V. Experience and Lessons Brought to Us by the U.S. Interest Rate Cut Strategy Firstly, the reason for the last round of interest rate hikes in the United States was the currency overflow caused by the indiscriminate issuance of currency during the 2020 pandemic, which directly triggered the inflation problem.

To cope with inflation, the United States adopted a strategy of raising interest rates.

One thing worth learning from the United States is its high attention to economic data and adjusting policies based on data.

Similarly, this interest rate cut in the United States is also an adjustment made based on the changes in economic data.Secondly, during the interest rate reduction process, the United States has formulated a comprehensive set of strategies.

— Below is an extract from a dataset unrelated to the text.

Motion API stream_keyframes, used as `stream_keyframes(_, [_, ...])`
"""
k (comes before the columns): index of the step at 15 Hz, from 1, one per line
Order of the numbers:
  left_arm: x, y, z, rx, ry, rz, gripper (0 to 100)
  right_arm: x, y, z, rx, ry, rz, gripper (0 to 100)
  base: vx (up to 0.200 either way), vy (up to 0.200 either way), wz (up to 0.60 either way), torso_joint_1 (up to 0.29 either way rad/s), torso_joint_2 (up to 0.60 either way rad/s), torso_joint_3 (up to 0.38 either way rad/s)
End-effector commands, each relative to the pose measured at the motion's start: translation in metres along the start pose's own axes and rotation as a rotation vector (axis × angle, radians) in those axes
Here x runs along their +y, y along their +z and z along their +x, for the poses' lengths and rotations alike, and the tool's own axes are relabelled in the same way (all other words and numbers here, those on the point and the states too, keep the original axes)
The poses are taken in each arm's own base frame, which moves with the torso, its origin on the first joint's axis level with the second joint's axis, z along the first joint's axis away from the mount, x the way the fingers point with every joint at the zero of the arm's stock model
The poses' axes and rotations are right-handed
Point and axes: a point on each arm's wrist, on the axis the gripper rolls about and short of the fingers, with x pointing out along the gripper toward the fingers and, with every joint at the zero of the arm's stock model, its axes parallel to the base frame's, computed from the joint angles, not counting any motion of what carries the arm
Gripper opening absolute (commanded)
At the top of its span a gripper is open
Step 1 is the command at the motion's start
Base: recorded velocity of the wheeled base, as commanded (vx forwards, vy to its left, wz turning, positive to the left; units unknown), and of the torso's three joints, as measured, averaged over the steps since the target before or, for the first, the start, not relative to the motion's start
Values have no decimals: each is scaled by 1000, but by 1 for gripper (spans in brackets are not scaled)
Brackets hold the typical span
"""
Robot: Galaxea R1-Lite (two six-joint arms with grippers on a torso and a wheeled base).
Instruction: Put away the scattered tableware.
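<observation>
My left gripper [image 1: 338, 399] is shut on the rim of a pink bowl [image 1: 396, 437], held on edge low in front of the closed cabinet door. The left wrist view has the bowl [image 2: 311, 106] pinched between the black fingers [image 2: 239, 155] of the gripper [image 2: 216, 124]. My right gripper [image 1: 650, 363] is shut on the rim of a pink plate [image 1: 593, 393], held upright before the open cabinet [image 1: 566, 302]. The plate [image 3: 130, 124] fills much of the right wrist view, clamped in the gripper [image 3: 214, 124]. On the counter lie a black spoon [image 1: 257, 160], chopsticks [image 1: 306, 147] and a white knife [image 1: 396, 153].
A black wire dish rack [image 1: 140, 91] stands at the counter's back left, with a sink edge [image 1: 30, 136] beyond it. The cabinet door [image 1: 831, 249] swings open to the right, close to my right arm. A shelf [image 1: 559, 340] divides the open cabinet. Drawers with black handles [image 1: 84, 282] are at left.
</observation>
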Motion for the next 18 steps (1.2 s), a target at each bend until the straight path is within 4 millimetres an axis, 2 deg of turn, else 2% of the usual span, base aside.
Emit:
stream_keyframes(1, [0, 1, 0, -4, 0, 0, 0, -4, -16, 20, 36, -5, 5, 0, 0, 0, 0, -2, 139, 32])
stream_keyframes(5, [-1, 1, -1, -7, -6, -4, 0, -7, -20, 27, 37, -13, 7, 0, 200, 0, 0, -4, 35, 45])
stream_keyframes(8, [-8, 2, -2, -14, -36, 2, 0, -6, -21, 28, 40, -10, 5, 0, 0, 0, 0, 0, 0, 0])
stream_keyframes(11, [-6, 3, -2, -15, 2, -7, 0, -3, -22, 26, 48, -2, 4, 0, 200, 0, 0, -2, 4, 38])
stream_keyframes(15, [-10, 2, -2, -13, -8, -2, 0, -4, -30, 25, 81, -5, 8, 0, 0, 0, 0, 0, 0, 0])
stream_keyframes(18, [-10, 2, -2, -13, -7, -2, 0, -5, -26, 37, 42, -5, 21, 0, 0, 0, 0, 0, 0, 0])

Through market analysis, expert opinions, various meetings, and the response of the capital market, the policy-making in the United States, although decided by a few, widely incorporates the opinions of market participants.

Therefore, when the United States decides to raise or lower interest rates, the market has already anticipated it, thus avoiding sharp fluctuations.

After the United States announced a rate cut on September 19th, the capital market rebounded, precisely because the market had foreseen the direction of policy.

This experience tells us that for issues with a significant impact, there should be ample discussion, voicing opinions through different channels, holding various meetings to form resolutions, observing market reactions, and taking corresponding actions after all indicators are within the expected range.

The United States manages expectations through the "probability of rate cuts," controlling risks beyond people's expectations, which is worth learning from for other countries and organizations.

Thirdly, the United States' rate cuts not only consider domestic factors but also take into account international factors.

As the issuer of the world's reserve currency, the United States' decisions affect the global economy, hence its rate cut strategy has attracted widespread global attention.

Almost all mainstream investment institutions, media, and research experts are closely monitoring this economic phenomenon.

While attracting global attention, the United States also provides important support for solving the problem, reflecting the success of its strategy.

In summary, there are two important conclusions in the process of formulating the United States' interest rate reduction policy: First, the rate cut is a systematic process, from proposing preliminary opinions, tracking data, forming resolutions to social discussions, and finally to the policy's issuance, all proceed in an orderly manner.

The introduction of the "probability of rate cuts" concept allows the market to react in advance before the policy is officially released, thus avoiding the suddenness of the policy.

Second, the United States' rate cut strategy, especially its impact on large economies and the global economy, reflects the stability, continuity, and comprehensiveness of its decision-making, providing an important reference for the decision-making of other large economies.